Exercise requirements - Leaving out pictures, output exactly the lines below from the one that has "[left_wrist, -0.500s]" through the one that has "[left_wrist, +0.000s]", and nothing else.

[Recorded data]

>>

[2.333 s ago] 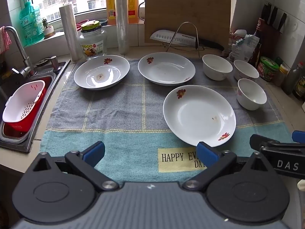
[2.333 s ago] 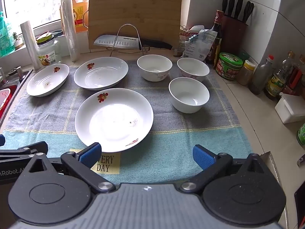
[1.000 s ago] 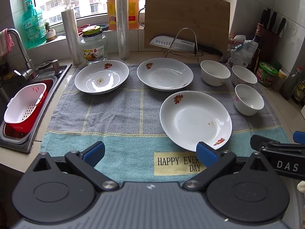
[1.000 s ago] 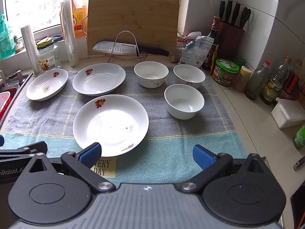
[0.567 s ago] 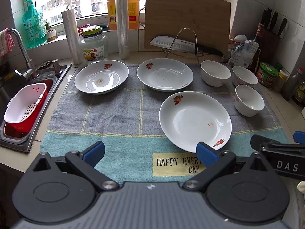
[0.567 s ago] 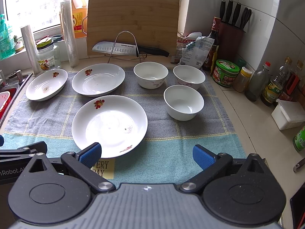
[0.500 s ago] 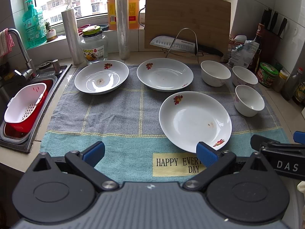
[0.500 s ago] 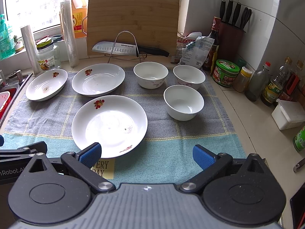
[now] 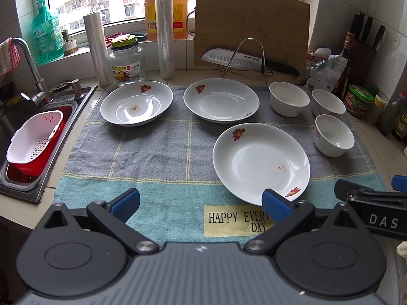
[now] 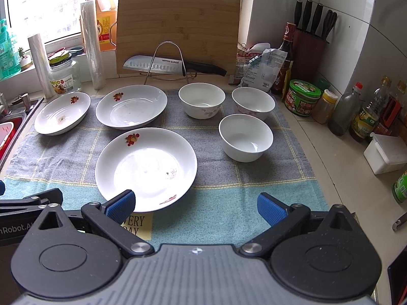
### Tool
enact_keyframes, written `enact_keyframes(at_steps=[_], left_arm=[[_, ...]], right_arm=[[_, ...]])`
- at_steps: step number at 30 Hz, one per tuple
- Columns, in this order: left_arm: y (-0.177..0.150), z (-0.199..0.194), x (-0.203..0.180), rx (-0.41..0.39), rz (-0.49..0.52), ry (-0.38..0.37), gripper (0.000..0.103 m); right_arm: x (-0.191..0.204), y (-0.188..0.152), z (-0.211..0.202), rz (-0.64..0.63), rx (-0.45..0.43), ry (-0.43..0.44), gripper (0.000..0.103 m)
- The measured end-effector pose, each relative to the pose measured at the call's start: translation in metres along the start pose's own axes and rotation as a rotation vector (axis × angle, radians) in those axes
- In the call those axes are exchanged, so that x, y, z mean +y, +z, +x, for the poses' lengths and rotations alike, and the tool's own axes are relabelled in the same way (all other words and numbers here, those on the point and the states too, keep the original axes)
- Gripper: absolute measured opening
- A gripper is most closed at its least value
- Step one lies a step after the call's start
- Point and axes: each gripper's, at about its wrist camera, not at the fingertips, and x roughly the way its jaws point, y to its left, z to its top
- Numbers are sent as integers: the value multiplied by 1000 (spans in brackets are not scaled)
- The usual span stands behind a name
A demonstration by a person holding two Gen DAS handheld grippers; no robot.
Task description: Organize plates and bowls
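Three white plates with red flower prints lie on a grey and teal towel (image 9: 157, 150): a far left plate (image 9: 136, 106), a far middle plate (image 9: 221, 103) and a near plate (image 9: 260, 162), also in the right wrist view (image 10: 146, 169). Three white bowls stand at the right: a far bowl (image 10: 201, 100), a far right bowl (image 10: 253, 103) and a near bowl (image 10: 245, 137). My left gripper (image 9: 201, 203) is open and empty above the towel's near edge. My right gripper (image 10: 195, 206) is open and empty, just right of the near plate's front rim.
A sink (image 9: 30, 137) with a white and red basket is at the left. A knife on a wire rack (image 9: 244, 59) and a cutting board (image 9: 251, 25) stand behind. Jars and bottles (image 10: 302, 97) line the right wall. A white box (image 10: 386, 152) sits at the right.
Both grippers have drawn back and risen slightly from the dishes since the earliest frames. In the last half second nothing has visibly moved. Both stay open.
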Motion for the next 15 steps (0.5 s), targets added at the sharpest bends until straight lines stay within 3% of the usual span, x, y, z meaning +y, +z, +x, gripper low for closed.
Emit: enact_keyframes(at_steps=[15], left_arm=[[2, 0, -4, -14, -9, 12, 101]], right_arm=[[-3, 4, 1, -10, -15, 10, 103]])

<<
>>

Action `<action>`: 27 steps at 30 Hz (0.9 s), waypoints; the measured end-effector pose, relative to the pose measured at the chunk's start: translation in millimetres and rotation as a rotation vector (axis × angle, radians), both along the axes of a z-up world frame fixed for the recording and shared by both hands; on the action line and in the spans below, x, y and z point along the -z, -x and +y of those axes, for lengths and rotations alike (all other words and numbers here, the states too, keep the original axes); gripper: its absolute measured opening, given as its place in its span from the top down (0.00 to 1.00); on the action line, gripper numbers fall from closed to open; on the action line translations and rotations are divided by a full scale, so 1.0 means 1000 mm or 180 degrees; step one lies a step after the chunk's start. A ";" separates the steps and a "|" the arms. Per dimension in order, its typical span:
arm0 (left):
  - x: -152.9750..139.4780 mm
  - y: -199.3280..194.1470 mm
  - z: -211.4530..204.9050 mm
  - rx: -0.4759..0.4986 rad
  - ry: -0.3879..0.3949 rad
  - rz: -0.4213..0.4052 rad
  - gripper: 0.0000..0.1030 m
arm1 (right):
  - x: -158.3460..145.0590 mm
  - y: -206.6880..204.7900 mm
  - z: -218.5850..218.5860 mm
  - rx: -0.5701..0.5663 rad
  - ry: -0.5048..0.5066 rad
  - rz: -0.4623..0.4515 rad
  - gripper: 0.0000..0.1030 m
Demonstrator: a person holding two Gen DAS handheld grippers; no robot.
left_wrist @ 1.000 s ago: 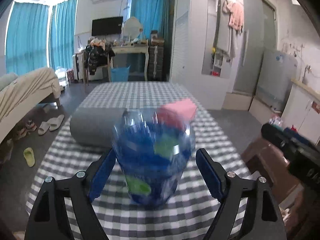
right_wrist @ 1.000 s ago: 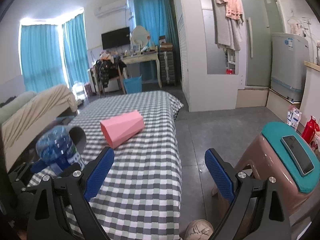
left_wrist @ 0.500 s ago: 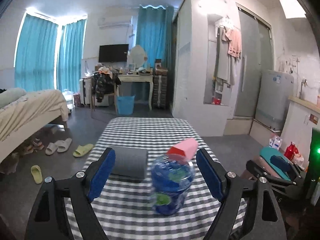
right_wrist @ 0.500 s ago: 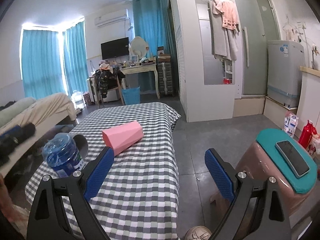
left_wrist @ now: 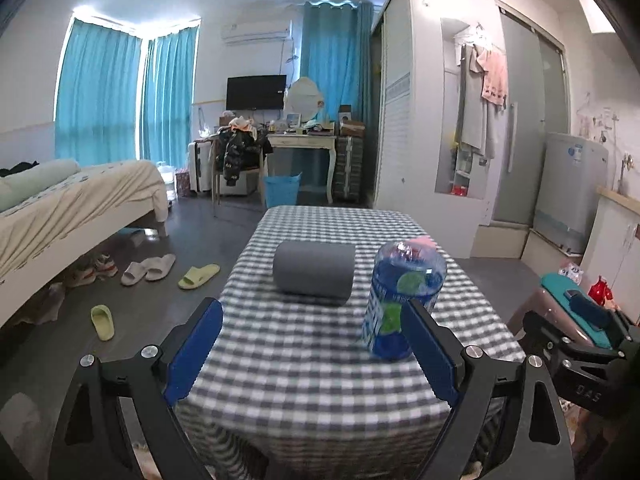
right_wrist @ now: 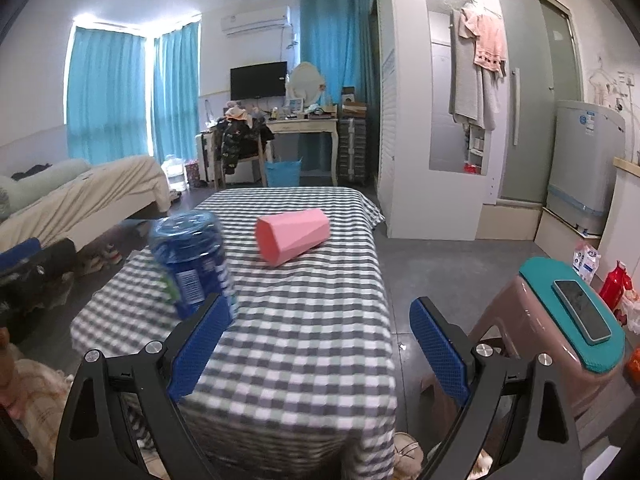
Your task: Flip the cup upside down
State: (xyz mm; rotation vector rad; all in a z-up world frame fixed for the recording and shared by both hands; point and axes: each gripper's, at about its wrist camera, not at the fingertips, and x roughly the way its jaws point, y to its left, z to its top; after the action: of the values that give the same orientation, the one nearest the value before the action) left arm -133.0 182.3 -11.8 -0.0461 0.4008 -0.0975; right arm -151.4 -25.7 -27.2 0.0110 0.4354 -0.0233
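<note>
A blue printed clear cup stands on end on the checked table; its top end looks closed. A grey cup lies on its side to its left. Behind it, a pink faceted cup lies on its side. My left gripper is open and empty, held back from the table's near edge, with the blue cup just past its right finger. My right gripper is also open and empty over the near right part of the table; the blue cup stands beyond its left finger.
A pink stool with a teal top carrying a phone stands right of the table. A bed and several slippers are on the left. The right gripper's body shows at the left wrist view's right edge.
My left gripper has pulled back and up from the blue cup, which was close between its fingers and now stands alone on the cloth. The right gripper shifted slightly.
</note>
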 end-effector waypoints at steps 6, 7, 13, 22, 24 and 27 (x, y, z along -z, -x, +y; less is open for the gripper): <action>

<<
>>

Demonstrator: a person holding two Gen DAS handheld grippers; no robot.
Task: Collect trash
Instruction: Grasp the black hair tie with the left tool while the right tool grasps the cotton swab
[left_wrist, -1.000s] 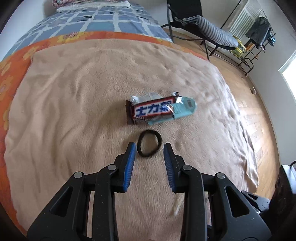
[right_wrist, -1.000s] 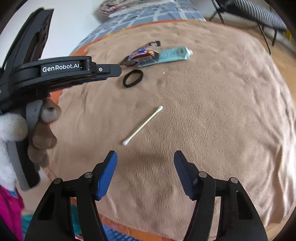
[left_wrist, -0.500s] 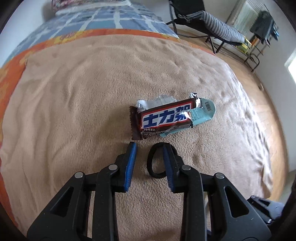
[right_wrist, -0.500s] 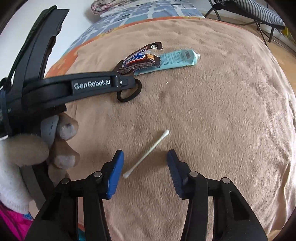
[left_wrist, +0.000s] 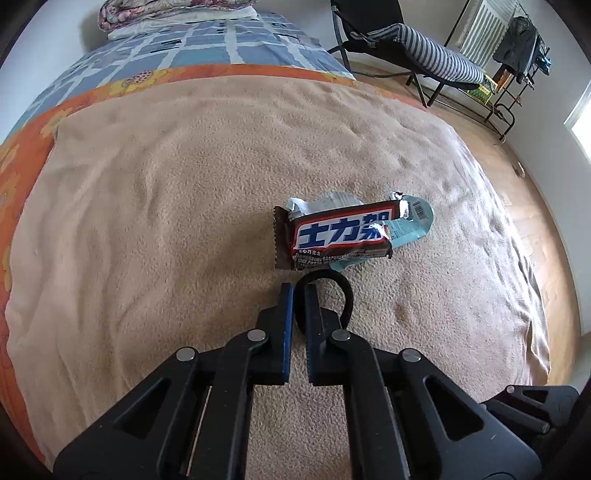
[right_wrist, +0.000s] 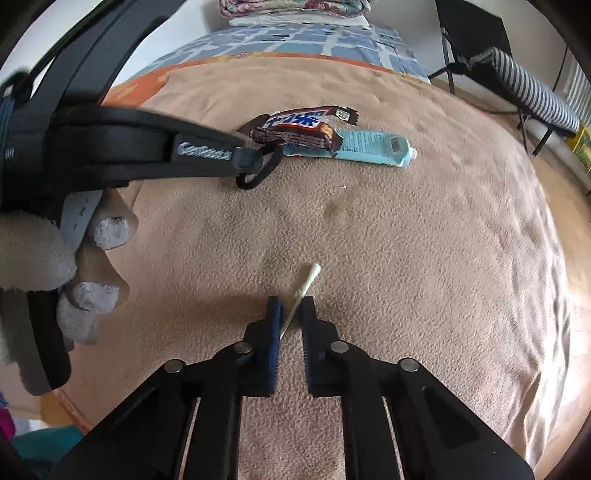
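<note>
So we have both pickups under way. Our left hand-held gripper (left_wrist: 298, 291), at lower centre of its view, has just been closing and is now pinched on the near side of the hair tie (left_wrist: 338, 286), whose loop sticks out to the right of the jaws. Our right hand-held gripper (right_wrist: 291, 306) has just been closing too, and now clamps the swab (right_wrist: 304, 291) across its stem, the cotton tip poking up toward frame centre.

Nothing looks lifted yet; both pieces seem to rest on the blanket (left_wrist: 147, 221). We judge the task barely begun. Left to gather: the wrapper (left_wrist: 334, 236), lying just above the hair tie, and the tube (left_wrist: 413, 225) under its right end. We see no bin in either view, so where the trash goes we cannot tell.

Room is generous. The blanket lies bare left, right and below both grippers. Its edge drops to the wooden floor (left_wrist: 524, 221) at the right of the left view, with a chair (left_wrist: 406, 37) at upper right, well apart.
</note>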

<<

The completed task -
[left_wrist, -0.500s] 
[right_wrist, -0.500s] 
[left_wrist, +0.000s] 

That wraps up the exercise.